Problem statement
Look in the data below for the line that has "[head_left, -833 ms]", then print exactly every line from there through the line that has "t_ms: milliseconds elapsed", leaving pictures out.

Source material
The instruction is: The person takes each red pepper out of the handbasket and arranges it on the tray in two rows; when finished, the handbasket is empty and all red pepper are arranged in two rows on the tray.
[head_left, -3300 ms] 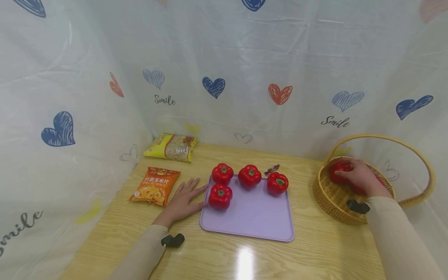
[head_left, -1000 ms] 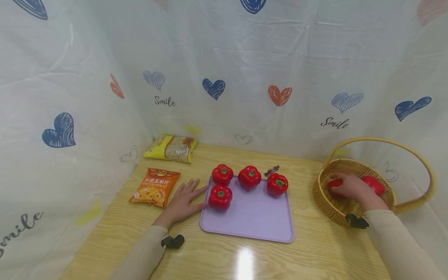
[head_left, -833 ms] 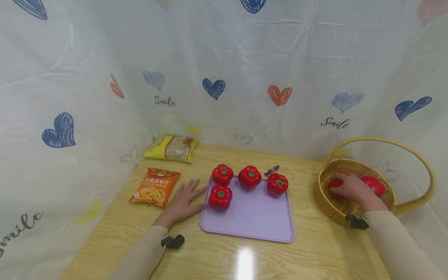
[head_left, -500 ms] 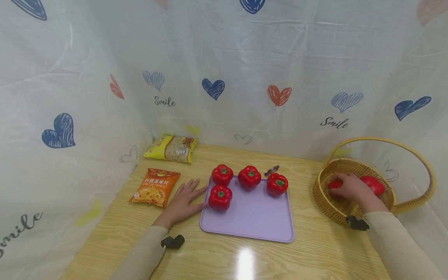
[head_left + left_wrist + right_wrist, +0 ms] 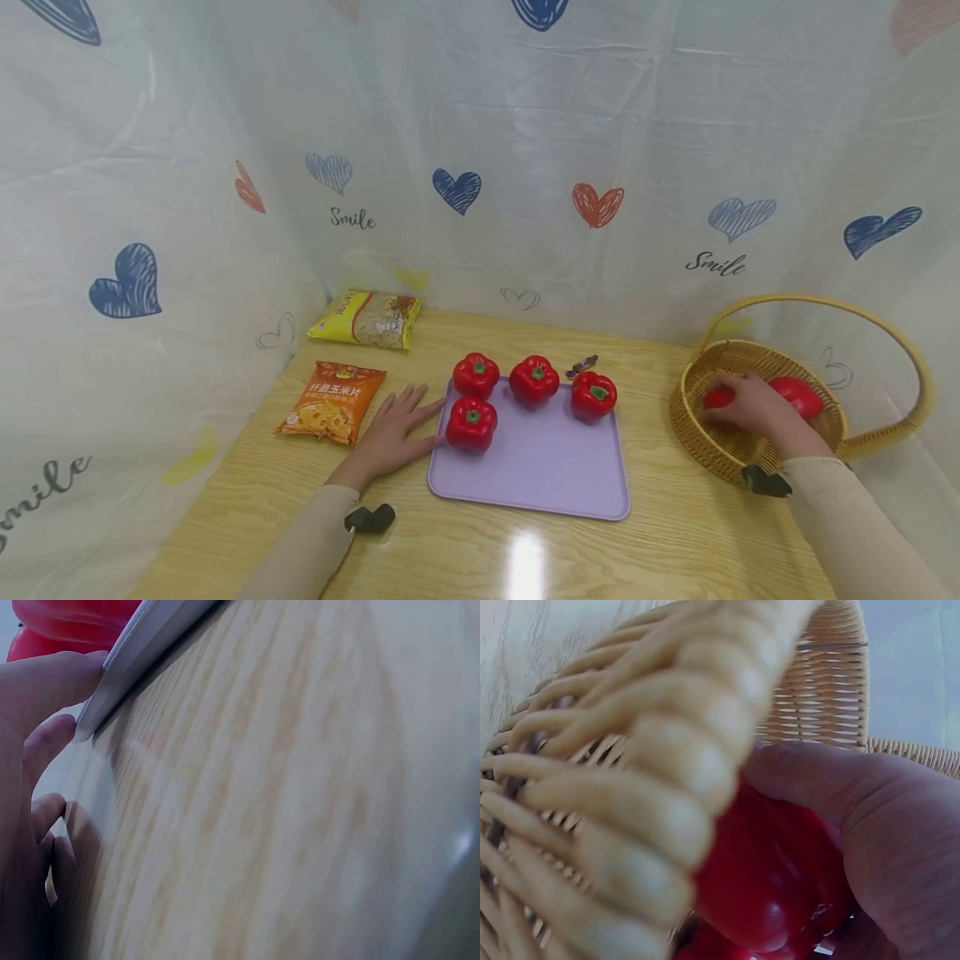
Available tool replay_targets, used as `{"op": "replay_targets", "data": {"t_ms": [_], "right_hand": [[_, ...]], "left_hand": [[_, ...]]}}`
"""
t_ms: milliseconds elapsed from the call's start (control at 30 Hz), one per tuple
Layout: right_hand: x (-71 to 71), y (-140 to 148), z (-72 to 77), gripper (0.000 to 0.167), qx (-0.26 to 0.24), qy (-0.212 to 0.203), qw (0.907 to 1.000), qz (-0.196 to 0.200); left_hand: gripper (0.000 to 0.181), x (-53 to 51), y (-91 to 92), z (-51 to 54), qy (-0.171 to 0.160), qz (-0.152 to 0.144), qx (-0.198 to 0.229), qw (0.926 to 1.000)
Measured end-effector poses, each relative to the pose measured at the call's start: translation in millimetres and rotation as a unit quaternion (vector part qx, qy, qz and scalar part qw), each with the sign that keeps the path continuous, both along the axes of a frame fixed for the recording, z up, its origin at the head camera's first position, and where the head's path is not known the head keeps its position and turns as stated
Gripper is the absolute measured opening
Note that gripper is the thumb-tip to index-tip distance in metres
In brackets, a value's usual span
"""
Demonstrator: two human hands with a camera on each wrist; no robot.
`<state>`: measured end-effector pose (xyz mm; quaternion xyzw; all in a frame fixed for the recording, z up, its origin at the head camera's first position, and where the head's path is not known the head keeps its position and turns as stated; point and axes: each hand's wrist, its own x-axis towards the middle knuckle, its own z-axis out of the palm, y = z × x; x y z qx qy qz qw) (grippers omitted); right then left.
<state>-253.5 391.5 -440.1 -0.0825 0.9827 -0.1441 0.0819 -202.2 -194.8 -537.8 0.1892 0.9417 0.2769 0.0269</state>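
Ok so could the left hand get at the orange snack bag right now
Likely yes: the left hand lies between the orange snack bag and the purple tray, thumb at the tray's rim, and nothing visible blocks the way to the bag. A small shift leftward would probably do.

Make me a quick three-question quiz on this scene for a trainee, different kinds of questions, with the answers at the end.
1. How many peppers are on the tray?

2. True or false: the yellow bag lies farther from the person than the orange bag.

3. What does the right grip hold?
a) the yellow bag
b) a pepper
c) the tray

Key: 1. Four. 2. True. 3. b.
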Motion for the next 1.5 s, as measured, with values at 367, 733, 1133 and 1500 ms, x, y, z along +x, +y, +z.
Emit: {"op": "replay_targets", "data": {"t_ms": [367,733,1133,1500], "right_hand": [[5.7,4.2,2.1,0.055,-0.001,0.01,0.9999,-0.009],[9.5,10.0,3.3,0.079,0.004,0.0,0.9998,-0.021],[13.5,10.0,5.7,0.071,-0.027,-0.002,0.9994,-0.021],[17.9,7.1,4.7,0.086,-0.034,-0.018,0.9984,-0.041]], "left_hand": [[0.07,0.5,0.7,1.2,-0.003,0.001,-0.001,1.0],[0.07,0.0,0.5,1.2,-0.003,0.0,0.001,1.0],[0.07,0.5,0.7,2.2,-0.001,0.0,-0.001,1.0],[0.07,0.4,0.4,0.4,0.004,-0.002,0.0,1.0]]}}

Written response
[head_left, -833 ms] 
[head_left, -500 ms] 
[head_left + left_wrist + right_wrist, +0 ms] 
Available tool replay_targets, used as `{"op": "replay_targets", "data": {"t_ms": [_], "right_hand": [[_, ...]], "left_hand": [[_, ...]]}}`
"""
t_ms: milliseconds elapsed from the call's start (control at 30 Hz), one per tuple

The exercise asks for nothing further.